● THE TASK
Give back an exact copy of the lines below, from the first through the line with "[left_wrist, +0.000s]"; please stop there.

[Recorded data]

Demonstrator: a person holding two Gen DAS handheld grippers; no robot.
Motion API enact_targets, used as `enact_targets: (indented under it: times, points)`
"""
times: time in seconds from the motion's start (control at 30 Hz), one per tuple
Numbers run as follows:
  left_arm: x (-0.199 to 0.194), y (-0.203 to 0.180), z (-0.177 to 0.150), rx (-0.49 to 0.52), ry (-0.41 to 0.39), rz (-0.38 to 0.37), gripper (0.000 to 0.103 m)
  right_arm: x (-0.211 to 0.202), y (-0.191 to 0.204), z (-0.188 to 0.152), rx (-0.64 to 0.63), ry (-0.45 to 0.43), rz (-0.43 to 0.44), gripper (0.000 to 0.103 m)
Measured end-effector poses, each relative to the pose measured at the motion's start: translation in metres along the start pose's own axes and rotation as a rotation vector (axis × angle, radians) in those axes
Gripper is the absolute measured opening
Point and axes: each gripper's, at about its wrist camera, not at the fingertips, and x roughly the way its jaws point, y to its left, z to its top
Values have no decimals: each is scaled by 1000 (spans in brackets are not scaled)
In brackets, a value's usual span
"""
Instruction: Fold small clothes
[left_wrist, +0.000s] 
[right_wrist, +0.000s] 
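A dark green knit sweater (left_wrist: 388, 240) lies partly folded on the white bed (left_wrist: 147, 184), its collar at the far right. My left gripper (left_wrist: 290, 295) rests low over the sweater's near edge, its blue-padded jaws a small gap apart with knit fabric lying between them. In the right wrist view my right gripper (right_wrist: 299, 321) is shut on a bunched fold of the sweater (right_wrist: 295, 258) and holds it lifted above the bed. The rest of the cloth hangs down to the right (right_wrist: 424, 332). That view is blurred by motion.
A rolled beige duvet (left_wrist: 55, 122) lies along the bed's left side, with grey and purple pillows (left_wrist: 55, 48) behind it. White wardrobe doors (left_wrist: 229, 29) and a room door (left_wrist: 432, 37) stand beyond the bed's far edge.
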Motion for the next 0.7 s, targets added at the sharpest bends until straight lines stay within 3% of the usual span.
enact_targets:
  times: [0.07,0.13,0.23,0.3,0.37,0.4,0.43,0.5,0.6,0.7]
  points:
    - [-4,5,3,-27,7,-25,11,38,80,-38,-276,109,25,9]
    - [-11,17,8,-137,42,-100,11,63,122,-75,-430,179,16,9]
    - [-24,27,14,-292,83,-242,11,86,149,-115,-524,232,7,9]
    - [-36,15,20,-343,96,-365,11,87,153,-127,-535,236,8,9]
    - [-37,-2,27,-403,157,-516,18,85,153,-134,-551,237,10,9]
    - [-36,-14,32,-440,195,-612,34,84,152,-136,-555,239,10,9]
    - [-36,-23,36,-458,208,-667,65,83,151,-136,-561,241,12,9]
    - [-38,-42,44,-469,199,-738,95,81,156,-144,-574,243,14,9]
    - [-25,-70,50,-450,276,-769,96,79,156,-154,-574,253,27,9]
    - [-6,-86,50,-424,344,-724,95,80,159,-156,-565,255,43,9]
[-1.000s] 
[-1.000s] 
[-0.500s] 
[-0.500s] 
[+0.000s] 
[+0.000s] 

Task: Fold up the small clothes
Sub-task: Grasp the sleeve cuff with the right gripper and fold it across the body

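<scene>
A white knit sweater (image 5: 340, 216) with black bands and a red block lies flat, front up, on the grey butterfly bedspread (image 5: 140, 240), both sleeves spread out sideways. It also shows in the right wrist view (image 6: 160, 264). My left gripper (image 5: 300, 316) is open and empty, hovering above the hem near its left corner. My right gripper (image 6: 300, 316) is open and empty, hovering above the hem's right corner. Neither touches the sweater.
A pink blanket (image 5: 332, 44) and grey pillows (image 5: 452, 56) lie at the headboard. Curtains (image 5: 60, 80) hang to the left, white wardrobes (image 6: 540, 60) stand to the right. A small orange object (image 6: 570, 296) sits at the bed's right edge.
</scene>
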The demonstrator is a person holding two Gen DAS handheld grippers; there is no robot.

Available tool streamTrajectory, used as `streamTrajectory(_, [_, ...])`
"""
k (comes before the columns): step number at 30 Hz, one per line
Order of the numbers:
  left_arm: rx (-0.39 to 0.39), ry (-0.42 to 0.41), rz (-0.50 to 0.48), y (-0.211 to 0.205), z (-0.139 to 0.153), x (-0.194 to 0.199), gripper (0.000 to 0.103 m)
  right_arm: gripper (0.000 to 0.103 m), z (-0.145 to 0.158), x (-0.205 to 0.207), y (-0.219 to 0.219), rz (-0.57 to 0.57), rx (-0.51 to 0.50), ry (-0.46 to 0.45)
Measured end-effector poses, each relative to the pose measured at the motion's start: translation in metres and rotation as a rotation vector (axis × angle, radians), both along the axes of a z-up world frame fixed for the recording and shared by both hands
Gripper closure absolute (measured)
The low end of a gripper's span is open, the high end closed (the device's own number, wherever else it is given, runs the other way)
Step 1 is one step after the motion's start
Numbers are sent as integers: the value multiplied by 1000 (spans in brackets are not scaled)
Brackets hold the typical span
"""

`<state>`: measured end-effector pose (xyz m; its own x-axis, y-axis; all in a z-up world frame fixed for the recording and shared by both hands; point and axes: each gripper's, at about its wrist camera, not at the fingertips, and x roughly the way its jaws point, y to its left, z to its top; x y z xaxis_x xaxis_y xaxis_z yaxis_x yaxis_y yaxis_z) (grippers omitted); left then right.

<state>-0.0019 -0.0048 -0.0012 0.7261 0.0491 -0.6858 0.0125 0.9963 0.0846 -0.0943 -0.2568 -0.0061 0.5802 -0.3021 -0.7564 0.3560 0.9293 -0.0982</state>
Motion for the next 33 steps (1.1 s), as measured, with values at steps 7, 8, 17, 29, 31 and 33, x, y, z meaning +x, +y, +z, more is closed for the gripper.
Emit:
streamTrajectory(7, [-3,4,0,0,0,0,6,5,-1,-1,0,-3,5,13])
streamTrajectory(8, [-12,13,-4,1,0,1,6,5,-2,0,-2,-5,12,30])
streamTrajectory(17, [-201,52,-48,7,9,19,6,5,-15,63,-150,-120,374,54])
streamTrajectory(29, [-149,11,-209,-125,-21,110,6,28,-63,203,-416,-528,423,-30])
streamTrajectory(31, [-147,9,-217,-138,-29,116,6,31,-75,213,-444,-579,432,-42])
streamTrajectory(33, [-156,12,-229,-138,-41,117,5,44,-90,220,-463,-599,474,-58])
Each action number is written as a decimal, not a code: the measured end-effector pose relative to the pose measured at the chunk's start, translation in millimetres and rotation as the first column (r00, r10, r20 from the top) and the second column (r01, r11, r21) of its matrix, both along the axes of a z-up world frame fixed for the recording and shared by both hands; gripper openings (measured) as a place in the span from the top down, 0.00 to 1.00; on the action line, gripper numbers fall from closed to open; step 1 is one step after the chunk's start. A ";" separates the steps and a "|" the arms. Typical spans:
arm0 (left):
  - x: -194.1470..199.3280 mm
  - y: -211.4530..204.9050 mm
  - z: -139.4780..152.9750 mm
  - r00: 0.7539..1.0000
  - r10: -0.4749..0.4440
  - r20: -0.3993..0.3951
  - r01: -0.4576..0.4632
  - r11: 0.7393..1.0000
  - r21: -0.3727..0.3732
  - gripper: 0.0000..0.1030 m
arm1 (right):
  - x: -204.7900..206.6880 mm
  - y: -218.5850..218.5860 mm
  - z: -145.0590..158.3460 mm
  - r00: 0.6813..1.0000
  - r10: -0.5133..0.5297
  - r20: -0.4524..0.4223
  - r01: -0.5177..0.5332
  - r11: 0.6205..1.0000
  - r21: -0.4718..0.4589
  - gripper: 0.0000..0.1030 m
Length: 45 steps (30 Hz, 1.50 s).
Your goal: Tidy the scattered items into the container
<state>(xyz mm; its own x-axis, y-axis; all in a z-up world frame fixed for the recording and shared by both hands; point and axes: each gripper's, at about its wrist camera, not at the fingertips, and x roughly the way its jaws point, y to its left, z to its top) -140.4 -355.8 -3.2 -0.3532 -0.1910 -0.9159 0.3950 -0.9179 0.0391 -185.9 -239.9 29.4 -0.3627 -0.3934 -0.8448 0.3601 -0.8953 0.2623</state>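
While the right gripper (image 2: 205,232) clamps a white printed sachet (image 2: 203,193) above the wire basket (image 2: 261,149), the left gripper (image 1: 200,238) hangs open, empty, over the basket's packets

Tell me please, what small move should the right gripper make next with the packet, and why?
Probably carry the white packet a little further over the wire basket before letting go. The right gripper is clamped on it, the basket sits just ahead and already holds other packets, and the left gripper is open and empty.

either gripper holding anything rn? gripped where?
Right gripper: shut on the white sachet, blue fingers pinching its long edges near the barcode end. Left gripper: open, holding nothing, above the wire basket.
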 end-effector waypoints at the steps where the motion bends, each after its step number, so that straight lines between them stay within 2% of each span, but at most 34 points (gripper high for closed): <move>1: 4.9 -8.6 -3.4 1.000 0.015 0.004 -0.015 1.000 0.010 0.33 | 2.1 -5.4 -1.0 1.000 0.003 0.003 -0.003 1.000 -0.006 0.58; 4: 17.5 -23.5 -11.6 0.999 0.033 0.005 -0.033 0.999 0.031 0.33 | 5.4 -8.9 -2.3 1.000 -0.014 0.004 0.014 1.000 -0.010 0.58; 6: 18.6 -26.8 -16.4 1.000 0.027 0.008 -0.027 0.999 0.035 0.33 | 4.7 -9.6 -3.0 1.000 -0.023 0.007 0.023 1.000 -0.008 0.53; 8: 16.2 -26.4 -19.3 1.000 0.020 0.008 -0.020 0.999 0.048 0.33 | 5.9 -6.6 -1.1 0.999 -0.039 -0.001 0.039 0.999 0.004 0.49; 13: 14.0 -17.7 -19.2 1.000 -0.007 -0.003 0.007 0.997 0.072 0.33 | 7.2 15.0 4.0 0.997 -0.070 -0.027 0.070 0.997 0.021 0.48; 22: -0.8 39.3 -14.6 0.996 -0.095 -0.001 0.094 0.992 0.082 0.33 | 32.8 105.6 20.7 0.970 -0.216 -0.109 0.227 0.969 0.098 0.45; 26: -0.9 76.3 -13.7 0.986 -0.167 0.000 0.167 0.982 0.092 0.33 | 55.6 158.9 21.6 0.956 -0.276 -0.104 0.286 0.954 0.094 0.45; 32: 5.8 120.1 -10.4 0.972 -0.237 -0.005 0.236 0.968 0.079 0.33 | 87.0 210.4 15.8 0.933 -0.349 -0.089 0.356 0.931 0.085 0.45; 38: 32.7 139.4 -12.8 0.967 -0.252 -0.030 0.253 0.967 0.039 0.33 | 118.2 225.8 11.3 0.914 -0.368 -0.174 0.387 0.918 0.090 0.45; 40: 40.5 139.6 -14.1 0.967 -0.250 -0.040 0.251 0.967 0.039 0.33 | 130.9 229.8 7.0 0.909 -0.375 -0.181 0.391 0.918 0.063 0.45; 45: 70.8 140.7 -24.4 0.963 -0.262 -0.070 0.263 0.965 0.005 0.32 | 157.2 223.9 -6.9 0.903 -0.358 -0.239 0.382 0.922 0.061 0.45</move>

● REPLY
Demonstrator: a person holding two Gen DAS handheld grippers; no robot.
Motion API enact_targets, used as `enact_targets: (indented under it: times, points)`
"""
times: time in seconds from the motion's start (control at 30 Hz), one per tuple
Numbers run as follows:
  left_arm: x (-0.199 to 0.194), y (-0.203 to 0.180), z (-0.177 to 0.150), rx (-0.49 to 0.52), ry (-0.41 to 0.39), rz (-0.38 to 0.37), gripper (0.000 to 0.103 m)
  right_arm: x (-0.211 to 0.202), y (-0.191 to 0.204), z (-0.188 to 0.152), rx (-0.64 to 0.63), ry (-0.45 to 0.43), rz (-0.43 to 0.44), gripper (0.000 to 0.103 m)
Measured end-effector poses, each relative to the pose measured at the motion's start: translation in metres along the start pose's own axes and rotation as a rotation vector (axis × angle, radians) in those axes
Gripper is the absolute measured opening
Point and axes: each gripper's, at about its wrist camera, not at the fingertips, and x roughly the way its jaws point, y to its left, z to its top
Values have no decimals: each is scaled by 1000 (spans in brackets are not scaled)
In brackets, a value's usual span
"""
Instruction: Fold small clothes
[left_wrist, +0.000s] 

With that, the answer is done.